(Data items)
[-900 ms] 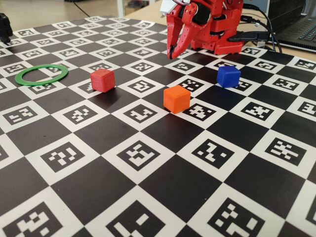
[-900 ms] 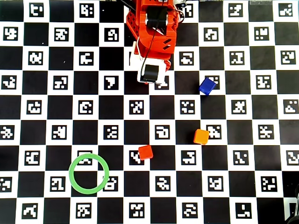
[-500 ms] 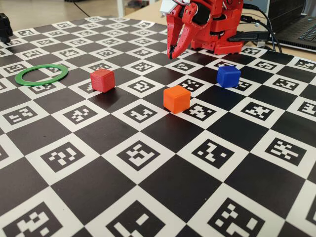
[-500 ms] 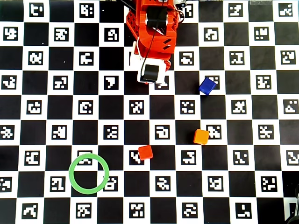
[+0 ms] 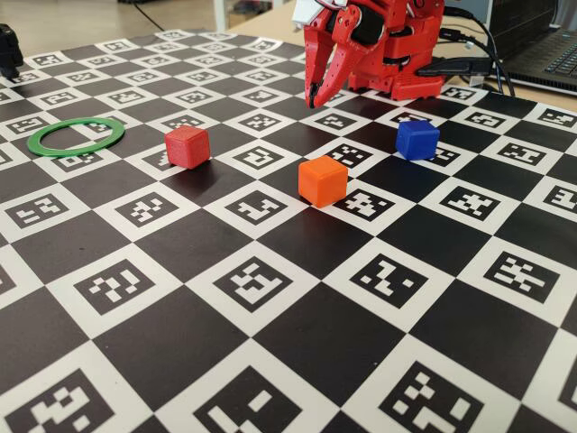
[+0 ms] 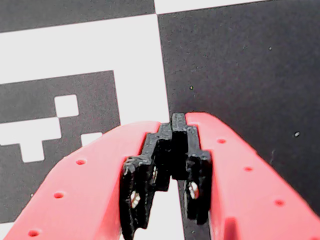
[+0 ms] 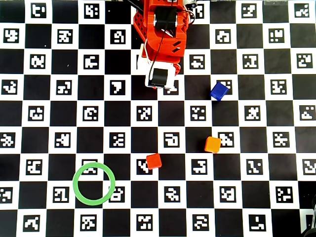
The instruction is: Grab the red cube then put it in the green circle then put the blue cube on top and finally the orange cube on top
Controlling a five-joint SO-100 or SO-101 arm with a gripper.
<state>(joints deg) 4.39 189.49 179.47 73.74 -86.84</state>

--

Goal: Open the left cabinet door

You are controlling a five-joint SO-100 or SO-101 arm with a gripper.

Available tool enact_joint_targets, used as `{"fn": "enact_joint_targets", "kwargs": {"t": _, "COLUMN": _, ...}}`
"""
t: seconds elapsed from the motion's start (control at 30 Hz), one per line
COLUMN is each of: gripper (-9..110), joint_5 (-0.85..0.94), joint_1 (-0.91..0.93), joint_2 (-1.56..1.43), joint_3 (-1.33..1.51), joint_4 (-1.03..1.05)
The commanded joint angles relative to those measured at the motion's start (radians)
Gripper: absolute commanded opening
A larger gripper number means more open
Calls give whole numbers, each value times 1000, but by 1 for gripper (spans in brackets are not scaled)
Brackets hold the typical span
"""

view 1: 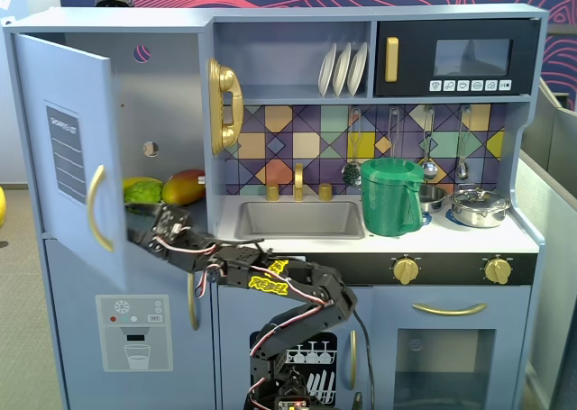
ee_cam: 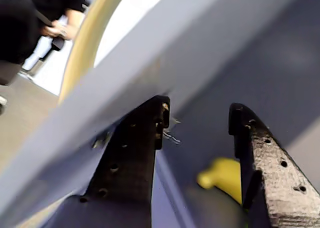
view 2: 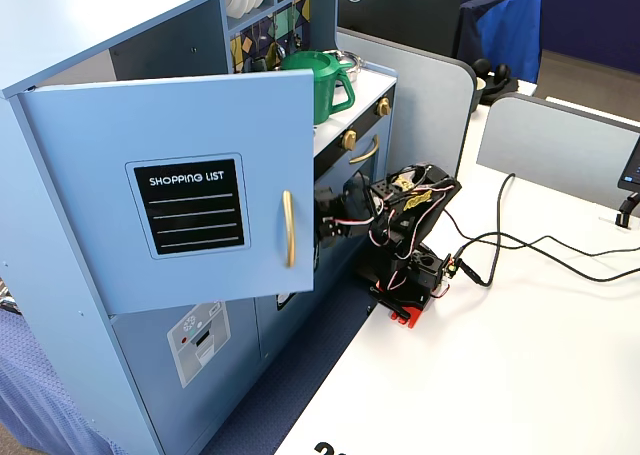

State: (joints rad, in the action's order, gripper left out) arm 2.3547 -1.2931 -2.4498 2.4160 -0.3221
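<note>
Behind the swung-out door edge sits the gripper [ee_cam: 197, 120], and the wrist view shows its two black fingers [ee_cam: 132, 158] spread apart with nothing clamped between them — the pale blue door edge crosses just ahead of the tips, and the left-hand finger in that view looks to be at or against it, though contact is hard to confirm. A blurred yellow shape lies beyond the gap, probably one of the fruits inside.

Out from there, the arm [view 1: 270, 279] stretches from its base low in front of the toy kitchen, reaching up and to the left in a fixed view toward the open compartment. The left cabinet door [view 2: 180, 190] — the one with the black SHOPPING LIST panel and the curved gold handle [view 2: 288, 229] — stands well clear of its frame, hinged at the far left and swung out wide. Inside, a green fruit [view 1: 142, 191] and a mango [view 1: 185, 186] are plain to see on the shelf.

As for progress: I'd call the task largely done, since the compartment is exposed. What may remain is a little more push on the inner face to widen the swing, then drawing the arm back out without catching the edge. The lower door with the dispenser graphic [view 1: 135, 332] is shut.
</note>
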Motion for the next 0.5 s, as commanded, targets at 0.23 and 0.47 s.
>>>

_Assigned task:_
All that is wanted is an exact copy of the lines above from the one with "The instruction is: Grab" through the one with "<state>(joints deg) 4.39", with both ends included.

_Exercise response:_
The instruction is: Grab the red cube then put it in the green circle then put the blue cube on top and finally the orange cube on top
Controlling a five-joint SO-100 or SO-101 arm with a gripper.
<state>(joints deg) 4.39 189.49 179.47 73.74 -86.84</state>

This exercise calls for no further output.